[[ Recorded information open ]]
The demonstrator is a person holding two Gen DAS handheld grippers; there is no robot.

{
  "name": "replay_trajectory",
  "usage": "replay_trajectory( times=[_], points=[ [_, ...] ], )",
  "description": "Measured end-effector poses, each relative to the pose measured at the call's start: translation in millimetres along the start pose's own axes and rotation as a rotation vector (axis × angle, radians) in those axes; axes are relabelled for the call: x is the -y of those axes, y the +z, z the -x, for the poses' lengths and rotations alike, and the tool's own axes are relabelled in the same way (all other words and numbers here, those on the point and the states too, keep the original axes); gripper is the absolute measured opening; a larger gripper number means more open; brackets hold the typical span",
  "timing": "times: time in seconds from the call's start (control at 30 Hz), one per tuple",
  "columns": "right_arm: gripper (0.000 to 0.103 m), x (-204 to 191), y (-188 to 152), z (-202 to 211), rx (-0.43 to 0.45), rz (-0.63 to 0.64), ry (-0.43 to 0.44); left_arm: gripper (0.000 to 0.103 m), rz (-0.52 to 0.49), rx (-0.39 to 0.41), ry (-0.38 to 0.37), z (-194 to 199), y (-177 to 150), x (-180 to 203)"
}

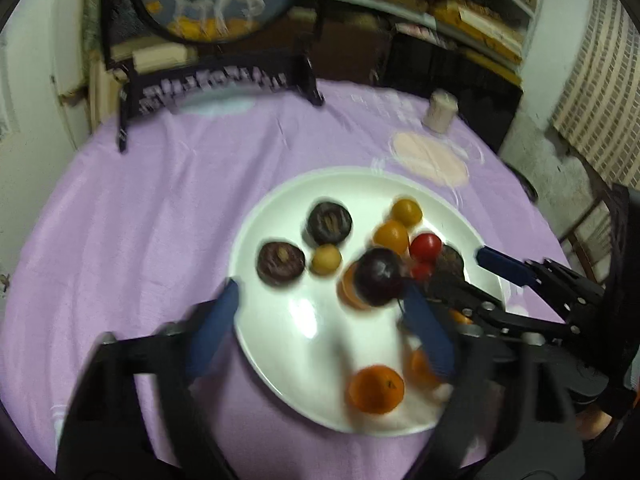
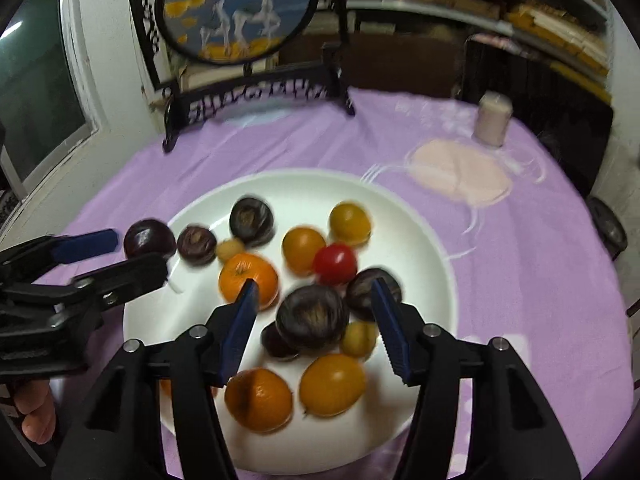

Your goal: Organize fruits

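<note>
A white plate [image 1: 288, 336] [image 2: 424, 240] on the purple cloth holds several fruits: dark purple ones, oranges [image 1: 375, 389] [image 2: 249, 279], yellow ones [image 2: 332, 385] and a red tomato [image 1: 425, 246] [image 2: 335, 264]. My left gripper [image 1: 320, 320] is open above the plate, and a dark purple fruit [image 1: 379, 276] [image 2: 149, 239] sits by its right fingertip; whether it touches is unclear. My right gripper [image 2: 316, 296] is open, hovering over a dark purple fruit [image 2: 312, 317] in the plate's middle. It also shows in the left wrist view [image 1: 452, 280].
A round painted screen on a dark carved stand [image 1: 216, 80] [image 2: 256, 92] stands at the table's back. A small pale cup [image 1: 440, 112] [image 2: 493, 120] sits at the back right. Shelves with stacked books lie behind. A chair [image 1: 600, 232] is to the right.
</note>
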State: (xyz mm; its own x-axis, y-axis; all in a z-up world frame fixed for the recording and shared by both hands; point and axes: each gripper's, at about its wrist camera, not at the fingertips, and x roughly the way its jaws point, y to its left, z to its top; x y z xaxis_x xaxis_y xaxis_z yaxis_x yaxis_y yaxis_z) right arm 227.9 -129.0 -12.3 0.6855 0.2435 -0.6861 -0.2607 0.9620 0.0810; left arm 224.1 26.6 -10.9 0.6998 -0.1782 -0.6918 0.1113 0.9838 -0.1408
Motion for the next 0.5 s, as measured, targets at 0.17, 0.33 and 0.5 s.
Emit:
replay_trajectory(
  times=[0.17,0.33,0.5],
  points=[
    [0.071,22,-5,31,0.007,-0.115,0.031,0.092,-0.021,0.023,0.027,25,-9,4],
    [0.092,26,-36,77,0.042,-0.131,-0.009,0.096,-0.028,0.034,0.047,55,-39,6],
    [0.092,17,-71,98,0.018,-0.118,-0.025,0.097,-0.046,0.026,0.041,81,-65,14]
  ],
)
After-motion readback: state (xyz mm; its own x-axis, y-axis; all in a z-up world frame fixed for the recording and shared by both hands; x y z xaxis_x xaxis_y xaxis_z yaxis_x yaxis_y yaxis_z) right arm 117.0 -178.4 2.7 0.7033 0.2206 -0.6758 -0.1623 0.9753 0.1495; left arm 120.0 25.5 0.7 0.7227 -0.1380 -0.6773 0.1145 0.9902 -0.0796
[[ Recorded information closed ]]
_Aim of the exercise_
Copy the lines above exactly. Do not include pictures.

_Written answer_
The demonstrator is a person holding two Gen DAS handheld grippers; there is no robot.

{
  "name": "replay_trajectory",
  "usage": "replay_trajectory( times=[_], points=[ [_, ...] ], )",
  "description": "Measured end-effector poses, each relative to the pose measured at the call's start: translation in millimetres along the start pose's own axes and rotation as a rotation vector (axis × angle, radians) in those axes; axes are relabelled for the call: x is the -y of those axes, y the +z, z the -x, for the poses' lengths and rotations alike, and the tool's own axes are relabelled in the same way (all other words and numbers here, those on the point and the states too, keep the original axes); gripper is the absolute measured opening; a larger gripper number means more open; brackets hold the typical span",
  "timing": "times: time in seconds from the call's start (control at 30 Hz), one per tuple",
  "columns": "right_arm: gripper (0.000 to 0.103 m), x (-204 to 191), y (-188 to 152), z (-202 to 211), rx (-0.43 to 0.45), rz (-0.63 to 0.64), ry (-0.43 to 0.44); left_arm: gripper (0.000 to 0.103 m), rz (-0.52 to 0.49), rx (-0.39 to 0.41), ry (-0.38 to 0.37), z (-194 to 199), y (-177 to 150), x (-180 to 203)"
}


Your goal: Organize fruits

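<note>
A white plate [image 1: 288, 336] [image 2: 424, 240] on the purple cloth holds several fruits: dark purple ones, oranges [image 1: 375, 389] [image 2: 249, 279], yellow ones [image 2: 332, 385] and a red tomato [image 1: 425, 246] [image 2: 335, 264]. My left gripper [image 1: 320, 320] is open above the plate, and a dark purple fruit [image 1: 379, 276] [image 2: 149, 239] sits by its right fingertip; whether it touches is unclear. My right gripper [image 2: 316, 296] is open, hovering over a dark purple fruit [image 2: 312, 317] in the plate's middle. It also shows in the left wrist view [image 1: 452, 280].
A round painted screen on a dark carved stand [image 1: 216, 80] [image 2: 256, 92] stands at the table's back. A small pale cup [image 1: 440, 112] [image 2: 493, 120] sits at the back right. Shelves with stacked books lie behind. A chair [image 1: 600, 232] is to the right.
</note>
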State: (xyz mm; its own x-axis, y-axis; all in a z-up world frame fixed for the recording and shared by both hands; point and axes: each gripper's, at about its wrist camera, not at the fingertips, and x roughly the way its jaws point, y to its left, z to its top; x y z xaxis_x xaxis_y xaxis_z yaxis_x yaxis_y yaxis_z) right arm 227.9 -129.0 -12.3 0.6855 0.2435 -0.6861 -0.2607 0.9620 0.0810; left arm 224.1 26.6 -10.9 0.6998 -0.1782 -0.6918 0.1113 0.9838 -0.1408
Motion for the next 0.5 s, as measured, targets at 0.17, 0.33 and 0.5 s.
Emit:
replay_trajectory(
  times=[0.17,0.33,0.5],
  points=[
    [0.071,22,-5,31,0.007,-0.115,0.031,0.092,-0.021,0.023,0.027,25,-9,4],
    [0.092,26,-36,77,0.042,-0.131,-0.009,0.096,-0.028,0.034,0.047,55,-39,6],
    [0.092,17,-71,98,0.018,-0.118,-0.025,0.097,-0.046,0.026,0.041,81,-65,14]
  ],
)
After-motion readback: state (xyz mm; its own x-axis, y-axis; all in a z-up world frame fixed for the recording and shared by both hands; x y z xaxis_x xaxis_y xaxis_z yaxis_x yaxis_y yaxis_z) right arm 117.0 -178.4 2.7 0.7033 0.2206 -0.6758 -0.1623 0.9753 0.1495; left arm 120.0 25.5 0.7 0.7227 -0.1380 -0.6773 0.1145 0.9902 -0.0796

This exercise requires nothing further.